### Task objective
The expected output is each line from the one containing "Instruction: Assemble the" to the last line of the data below, set down exactly, minus the pictures.
-------------------------
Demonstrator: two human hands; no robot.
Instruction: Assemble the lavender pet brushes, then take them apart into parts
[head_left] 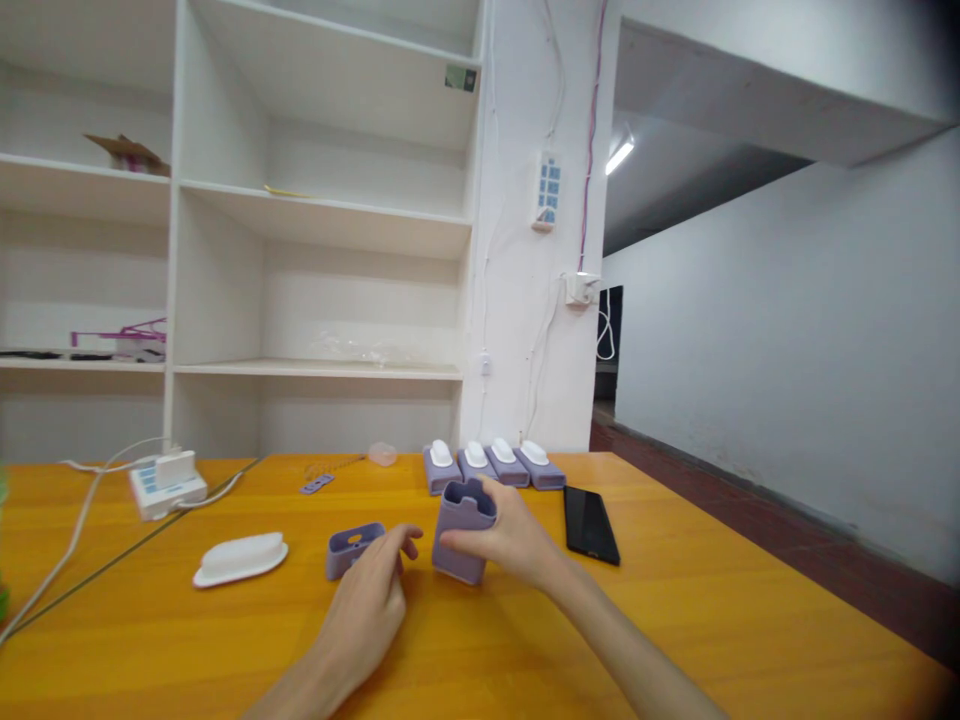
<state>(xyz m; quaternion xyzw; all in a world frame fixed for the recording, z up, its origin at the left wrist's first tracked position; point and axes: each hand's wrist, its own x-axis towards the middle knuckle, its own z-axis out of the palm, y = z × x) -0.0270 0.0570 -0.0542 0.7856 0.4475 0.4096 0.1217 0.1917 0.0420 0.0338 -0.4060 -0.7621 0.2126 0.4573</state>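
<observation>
My right hand (517,535) grips a hollow purple plastic container (459,545), thumb on its near face and fingers round the right side. Its open, notched end faces up, and it is slightly tilted. My left hand (367,595) is between that container and a shallow purple plastic piece (335,560) with an oval hole. Its fingers are loosely bent and apart, with nothing seen in them; whether they touch the shallow piece is hidden. Further left, a white oval plastic piece (240,558) with a raised middle lies on the wooden table (247,650).
Several purple boxes with white tops (504,465) line the table's back edge. A black phone (591,525) lies right. Small purple parts (317,484) and a translucent cup (382,454) are at the back. A power strip (168,485) with cables stands left, before white shelves (322,200).
</observation>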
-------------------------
### Output for this exercise
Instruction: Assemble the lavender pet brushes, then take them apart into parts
[head_left] 
<state>(xyz m; quaternion xyzw; all in a world frame fixed for the recording, z up, its origin at the left wrist's first tracked position; point and axes: each hand's wrist, its own x-axis towards the middle knuckle, its own z-axis out of the palm, y = z × x) -0.0270 0.0570 -0.0542 0.7856 0.4475 0.4096 0.1217 0.1917 0.0420 0.0338 -0.4060 -0.7621 0.2126 0.4573</state>
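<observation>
My right hand (517,535) grips a hollow purple plastic container (459,545), thumb on its near face and fingers round the right side. Its open, notched end faces up, and it is slightly tilted. My left hand (367,595) is between that container and a shallow purple plastic piece (335,560) with an oval hole. Its fingers are loosely bent and apart, with nothing seen in them; whether they touch the shallow piece is hidden. Further left, a white oval plastic piece (240,558) with a raised middle lies on the wooden table (247,650).
Several purple boxes with white tops (504,465) line the table's back edge. A black phone (591,525) lies right. Small purple parts (317,484) and a translucent cup (382,454) are at the back. A power strip (168,485) with cables stands left, before white shelves (322,200).
</observation>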

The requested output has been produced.